I grew up in Phoenix, Arizona, but after 22 years of the desert and the longest, scorching summers, I decided to take a chance and move to the Bay Area! I could not be happier here and am constantly finding new and exciting things to do. Moving up here is actually how I discovered Peppercomm – I told one of my Aunt’s friends that I had just graduated with a degree in Communication and was looking to break into the wild world of public relations. Turns out, her next door neighbor is Partner and President of the West Coast Peppercomm office, Ann Barlow, and she put me in contact with her to get some tips on breaking into the industry. After learning more and more about the incredible things Peppercomm has accomplished and works on every day, and how awesome their internship program is, I had to get involved. Next thing you know, I was applying for the internship program and the rest is history!

What area of the industry do you find the most appealing and why?

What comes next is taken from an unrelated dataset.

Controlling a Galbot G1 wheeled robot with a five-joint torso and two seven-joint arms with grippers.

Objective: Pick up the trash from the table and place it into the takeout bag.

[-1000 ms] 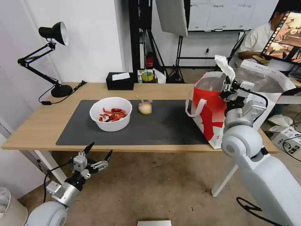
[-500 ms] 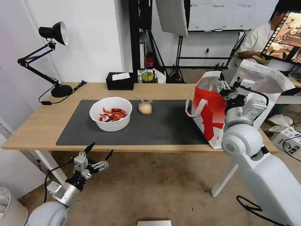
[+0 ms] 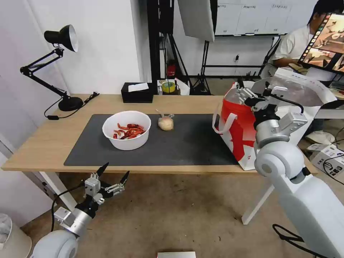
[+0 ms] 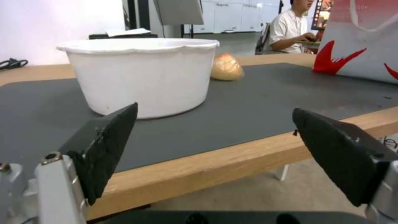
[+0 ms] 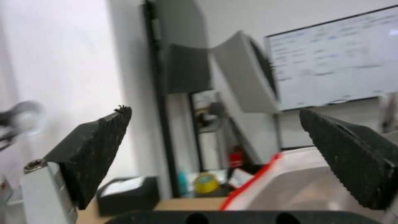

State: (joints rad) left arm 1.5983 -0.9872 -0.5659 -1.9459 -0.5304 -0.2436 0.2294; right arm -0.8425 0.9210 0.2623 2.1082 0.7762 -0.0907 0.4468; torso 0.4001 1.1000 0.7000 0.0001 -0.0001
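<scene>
R gripper [image 3: 247, 94] sits above the takeout bag [image 3: 238, 132] mouth at the table's [image 3: 43, 143] R end, fingers apart, nothing between them. L gripper [image 3: 111, 173] hangs below the near table edge, fingers also apart, empty. Remaining trash on the mat: bowl [image 3: 126, 129] w/ red shells, small filled plastic bag [image 3: 165, 123] just beside it on the takeout-bag side. Both lie well L of the R gripper. L gripper is nearer the bowl, which sits up and ahead of its fingers.

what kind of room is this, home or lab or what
Most likely a lab or studio workspace, not a home: a whiteboard on the back wall, light stands behind the table, and a person at a monitor.
</scene>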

I am so thankful to be working on a myriad of accounts that allows me to learn how each area of PR functions. The area that I definitely enjoy the most is the media relations side. I feel like I have really been able to experience how important it is for PR professionals and journalists to work hand in hand and combine forces to get both of their different (but somewhat similar) jobs done. Public relations, in general, has always appealed to me because I love bridging the gap between business and the media and ultimately working with a client to connect with the public.

 Any surprises or revelations about your role, the industry or Peppercomm?

I was totally surprised (and pleased) to find that I was immediately given so much responsibility as an intern. The second I walked in the door on my first day, a media list project was waiting for me and I dove on in. I have heard so many experiences through friends that they feel like they did not learn anything about PR and were treated as more of an office assistant in their previous internships. That has never been the case here at Peppercomm and it’s refreshing to be treated like a real team member and be expected handle the responsibility of an entry-level associate. I’ll admit, I was a little nervous my first week to be working with such a wide range of clients from financial to legal to non-profit areas of business but it has helped me to become so well-versed in the industry already.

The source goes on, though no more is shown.